Execute program

  1. Please save the example project of the previous subsection somewhere. In the next subsection, you will start again from the code you have now.

  2. Add a plugin to your pom.xml that can execute Java programs using the Java Virtual Machine. Update pom.xml as shown below:

    ...
                    <configuration>
                        <release>11</release>
                    </configuration>
                </plugin>
                <plugin>
                    <groupId>org.codehaus.mojo</groupId>
                    <artifactId>exec-maven-plugin</artifactId>
                    <version>3.0.0</version>
                    <configuration>
                        <mainClass>org.wearefrank.maven.webapp.example.Main</mainClass>
                    </configuration>
                </plugin>
            </plugins>
        </build>
    </project>
    

References to plugins are nested within XML tags <build> and <plugins> instead of <dependencies>. The plugin added is org.codehaus.mojo:exec-maven-plugin:3.0.0. This is a little program that needs additional information. That information appears within the <configuration> tag. The tags that can appear within <configuration> are plugin specific. Information about them can be found on the internet. For the plugin added here, see for example https://www.mojohaus.org/exec-maven-plugin/.

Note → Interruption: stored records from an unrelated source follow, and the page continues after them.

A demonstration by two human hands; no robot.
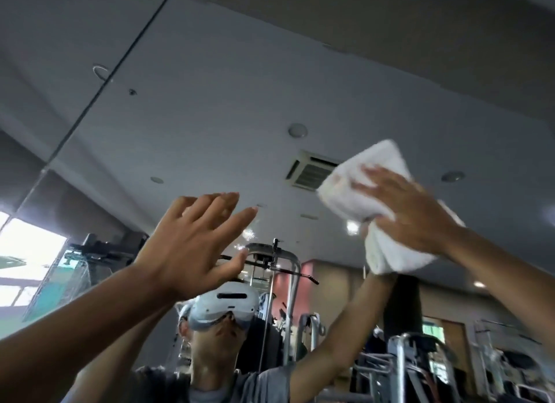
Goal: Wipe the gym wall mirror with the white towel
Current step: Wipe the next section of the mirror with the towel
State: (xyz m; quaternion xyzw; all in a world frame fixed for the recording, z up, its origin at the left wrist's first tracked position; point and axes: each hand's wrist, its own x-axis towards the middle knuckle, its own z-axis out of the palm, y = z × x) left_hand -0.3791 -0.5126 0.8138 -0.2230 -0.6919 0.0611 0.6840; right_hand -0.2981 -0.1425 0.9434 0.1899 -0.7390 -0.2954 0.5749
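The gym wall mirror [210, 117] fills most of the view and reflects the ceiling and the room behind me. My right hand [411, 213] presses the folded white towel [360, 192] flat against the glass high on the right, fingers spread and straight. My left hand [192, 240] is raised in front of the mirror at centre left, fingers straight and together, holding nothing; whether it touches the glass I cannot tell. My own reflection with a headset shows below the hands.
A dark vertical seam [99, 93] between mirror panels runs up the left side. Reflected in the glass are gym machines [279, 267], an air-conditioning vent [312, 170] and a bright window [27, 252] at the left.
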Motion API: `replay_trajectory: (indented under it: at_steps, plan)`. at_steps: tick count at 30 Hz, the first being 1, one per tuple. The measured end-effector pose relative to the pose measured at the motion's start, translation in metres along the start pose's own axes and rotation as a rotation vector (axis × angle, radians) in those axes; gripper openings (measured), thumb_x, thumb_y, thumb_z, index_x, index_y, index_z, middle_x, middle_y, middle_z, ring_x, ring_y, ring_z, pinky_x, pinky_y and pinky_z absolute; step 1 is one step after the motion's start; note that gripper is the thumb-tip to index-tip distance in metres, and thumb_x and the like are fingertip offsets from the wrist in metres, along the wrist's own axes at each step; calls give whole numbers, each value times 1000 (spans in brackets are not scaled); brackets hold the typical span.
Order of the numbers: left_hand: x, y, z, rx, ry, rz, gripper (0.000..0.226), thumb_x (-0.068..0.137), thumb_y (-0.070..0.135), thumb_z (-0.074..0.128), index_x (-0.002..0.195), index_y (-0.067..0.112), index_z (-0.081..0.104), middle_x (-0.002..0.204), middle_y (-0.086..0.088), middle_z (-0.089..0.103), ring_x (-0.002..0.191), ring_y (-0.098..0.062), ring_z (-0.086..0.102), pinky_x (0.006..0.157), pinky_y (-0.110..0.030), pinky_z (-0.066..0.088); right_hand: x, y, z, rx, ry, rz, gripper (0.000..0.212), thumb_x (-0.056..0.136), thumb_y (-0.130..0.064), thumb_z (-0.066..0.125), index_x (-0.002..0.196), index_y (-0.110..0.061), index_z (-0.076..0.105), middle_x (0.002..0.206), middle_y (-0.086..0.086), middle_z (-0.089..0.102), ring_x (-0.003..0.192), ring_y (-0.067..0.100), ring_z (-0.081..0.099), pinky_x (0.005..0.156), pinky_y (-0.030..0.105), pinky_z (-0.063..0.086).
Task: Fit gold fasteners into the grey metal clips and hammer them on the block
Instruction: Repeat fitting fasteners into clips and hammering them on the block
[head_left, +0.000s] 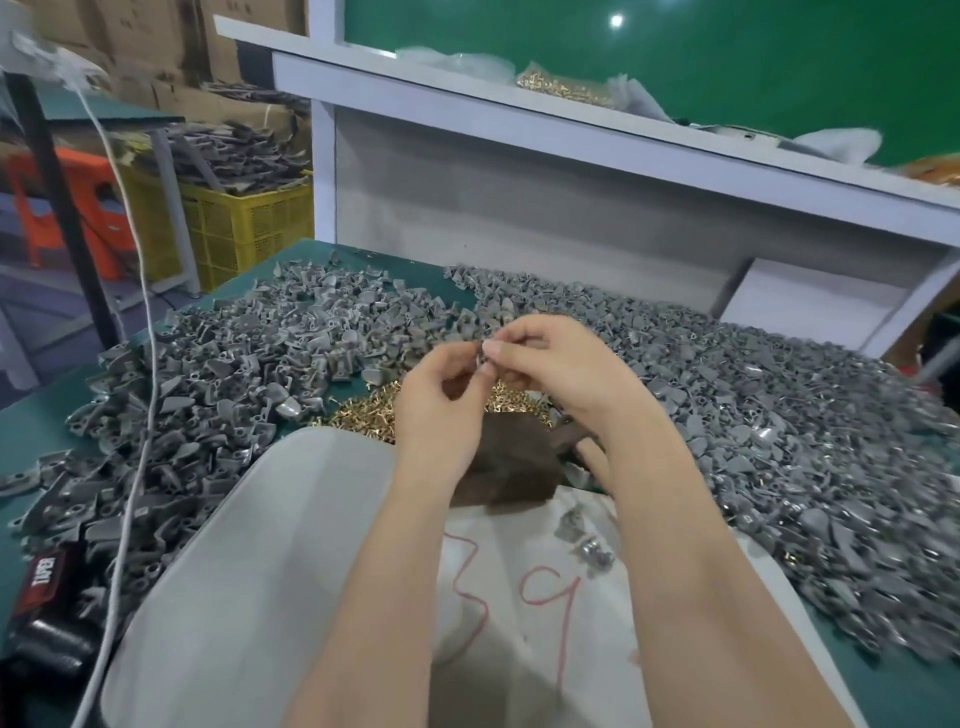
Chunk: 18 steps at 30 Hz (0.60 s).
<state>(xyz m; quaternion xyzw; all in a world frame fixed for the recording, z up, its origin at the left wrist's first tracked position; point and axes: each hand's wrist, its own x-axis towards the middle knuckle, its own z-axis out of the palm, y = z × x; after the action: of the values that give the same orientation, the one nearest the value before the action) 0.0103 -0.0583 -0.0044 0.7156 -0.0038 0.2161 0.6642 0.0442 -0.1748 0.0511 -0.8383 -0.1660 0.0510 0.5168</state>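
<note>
Pinching one grey clip (482, 358) between left grip (441, 410) and right grip (550, 358), just above the block (514, 462). Barely into it tbh: just a few seemingly done pieces (587, 540) beside the block, massive clip heap (779, 415) around it waiting.

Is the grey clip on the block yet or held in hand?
In hand: the left hand and right hand pinch the grey clip together, raised above the block.

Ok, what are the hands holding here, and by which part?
A small grey metal clip, pinched between the fingertips of the left hand and right hand. Fingers hide most of it, so the exact part cannot be told.
</note>
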Motion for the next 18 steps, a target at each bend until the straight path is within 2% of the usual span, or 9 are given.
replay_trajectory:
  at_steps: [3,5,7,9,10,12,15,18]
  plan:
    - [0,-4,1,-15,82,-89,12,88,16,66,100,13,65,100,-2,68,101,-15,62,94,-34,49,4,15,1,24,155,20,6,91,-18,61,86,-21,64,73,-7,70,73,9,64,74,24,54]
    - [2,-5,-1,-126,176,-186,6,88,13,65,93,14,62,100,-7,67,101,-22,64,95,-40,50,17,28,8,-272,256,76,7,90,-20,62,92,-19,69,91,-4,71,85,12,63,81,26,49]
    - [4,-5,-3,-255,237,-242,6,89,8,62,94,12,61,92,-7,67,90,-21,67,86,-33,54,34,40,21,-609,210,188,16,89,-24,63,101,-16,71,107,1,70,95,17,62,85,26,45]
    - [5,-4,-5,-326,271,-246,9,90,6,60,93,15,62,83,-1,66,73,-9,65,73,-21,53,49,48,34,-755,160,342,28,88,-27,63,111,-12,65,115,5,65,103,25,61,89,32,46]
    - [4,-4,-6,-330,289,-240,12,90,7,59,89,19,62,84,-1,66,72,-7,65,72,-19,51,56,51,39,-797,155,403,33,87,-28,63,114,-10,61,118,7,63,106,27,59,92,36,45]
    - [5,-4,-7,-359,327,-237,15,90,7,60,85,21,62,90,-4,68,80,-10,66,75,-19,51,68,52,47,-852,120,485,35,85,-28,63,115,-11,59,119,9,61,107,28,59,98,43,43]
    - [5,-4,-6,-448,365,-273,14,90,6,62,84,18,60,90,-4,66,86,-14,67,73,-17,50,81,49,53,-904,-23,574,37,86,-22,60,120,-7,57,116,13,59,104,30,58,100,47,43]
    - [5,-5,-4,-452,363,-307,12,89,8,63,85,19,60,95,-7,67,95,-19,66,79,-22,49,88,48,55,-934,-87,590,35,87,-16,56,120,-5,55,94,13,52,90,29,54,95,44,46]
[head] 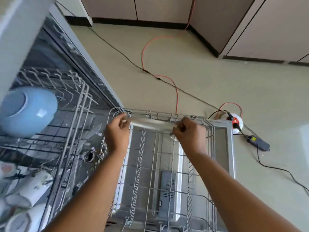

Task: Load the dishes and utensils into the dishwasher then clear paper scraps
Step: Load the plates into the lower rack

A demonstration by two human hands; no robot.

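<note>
The dishwasher stands open with its lower rack (151, 166) pulled out over the door. Both my hands hold a clear glass plate (151, 123) on edge at the rack's far end. My left hand (117, 133) grips its left rim and my right hand (189, 133) grips its right rim. The upper rack (73, 114) at the left carries an upturned blue bowl (27, 111) and several white cups (31, 186) at its near end.
Red and black cables (176, 96) trail across the beige floor beyond the rack. A red-and-white cable reel (235, 122) and a black adapter (258, 143) lie to the right of the door. Cabinets (167, 9) line the far wall.
</note>
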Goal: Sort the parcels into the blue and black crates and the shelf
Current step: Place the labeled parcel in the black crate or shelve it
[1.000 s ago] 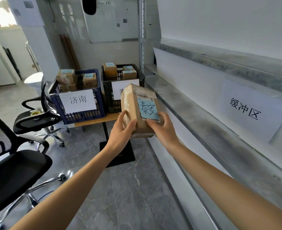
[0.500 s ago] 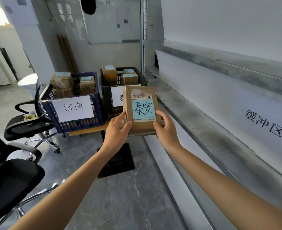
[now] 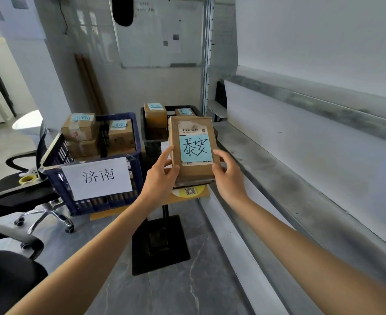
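Note:
I hold a brown cardboard parcel (image 3: 193, 130) with a light blue handwritten label between both hands, in front of the black crate (image 3: 152, 142). My left hand (image 3: 161, 178) grips its lower left edge and my right hand (image 3: 227, 178) grips its lower right edge. The black crate holds several brown parcels and is partly hidden behind the held one. To its left, the blue crate (image 3: 101, 201), with a white paper sign on its front, holds several labelled parcels. The grey metal shelf (image 3: 289, 185) runs along the right.
Both crates stand on a small wooden table (image 3: 110, 214) with a black pedestal base (image 3: 160, 244). Black office chairs (image 3: 21, 196) stand at the left; one seat carries a roll of yellow tape (image 3: 27, 179). A whiteboard hangs on the far wall.
The view has drawn nearer to the crates. The parcel has turned so its blue label faces me squarely, and it is now closer to the black crate.

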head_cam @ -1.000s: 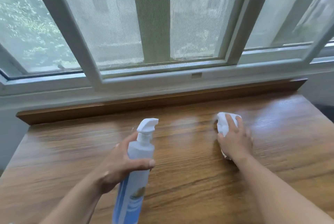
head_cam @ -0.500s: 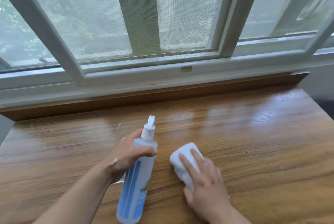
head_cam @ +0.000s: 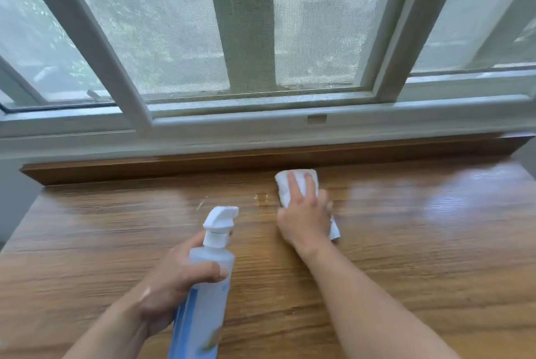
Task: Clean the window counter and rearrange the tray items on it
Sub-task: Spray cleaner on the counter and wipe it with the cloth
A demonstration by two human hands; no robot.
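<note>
My left hand [head_cam: 174,277], low in the middle of the frame, has its fingers and thumb curled round the blue spray bottle [head_cam: 208,286], white nozzle tilted toward the window [head_cam: 179,39]. At center, my right hand [head_cam: 304,219] presses a folded white cloth [head_cam: 293,183] flat on the wooden counter [head_cam: 420,242], fingers nearly straight, near the back ledge [head_cam: 145,167]. A small wet patch [head_cam: 261,197] shines just left of the cloth.

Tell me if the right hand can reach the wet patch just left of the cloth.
Probably yes: the right hand presses the cloth right beside the wet patch, with only bare counter between.
</note>
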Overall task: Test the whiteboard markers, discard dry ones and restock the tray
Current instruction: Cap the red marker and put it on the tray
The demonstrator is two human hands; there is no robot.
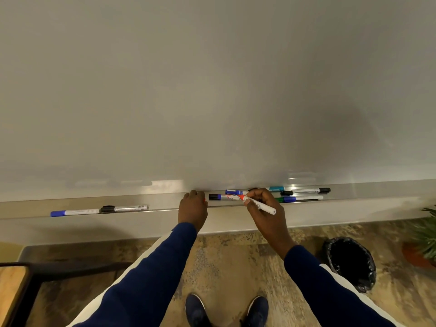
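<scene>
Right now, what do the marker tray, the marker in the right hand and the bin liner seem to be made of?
Marker tray: likely brushed metal, perhaps aluminium; grey, with soft, blurred reflections.
Marker in the right hand: smooth white plastic by its look, with a red end; slight sheen.
Bin liner: thin black plastic film; crinkled, glossy folds.

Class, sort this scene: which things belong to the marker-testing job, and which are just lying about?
Job: whiteboard; marker tray; red marker in the right hand; red cap in the left hand; other markers in the tray; black-lined bin.

Lying about: potted plant; wooden-topped furniture.
</scene>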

The plugin has goal java. This goal is not linked to a build phase, so it will not execute when you execute a phase in Maven. You have to execute the java goal explicitly. You might do this like mvn org.codehaus.mojo:exec-maven-plugin:java, but the plugin allows for a shorthand notation: mvn exec:java.

Note

You saw a group id org.codehaus.mojo. The letters “MOJO” stand for “Maven Old Java Object”. Maven plugins are coded in Java themselves, and a MOJO is a Java class that satisfies additional requirements; these requirements allow it to be a Maven plugin. A Java class that does not satisfy any additional requirements is named a “Plain Old Java Object” (POJO). The term POJO was coined when application servers (see subsection Maven webapp) matured. In the past, application servers could only interact with Java classes that satisfied additional requirements. Modern application servers can work with POJOs.

  1. On a command prompt, do mvn clean install exec:java. Check that the output includes the line HELLO WORLD!, the output of our program.

    Note

    This command does not invoke the JVM directly. Maven is itself a Java program, so Maven is running on a JVM. That execution of the JVM loads our Java classes on the classpath and then executes them. If you want to know more, you can search the internet to learn about class loaders.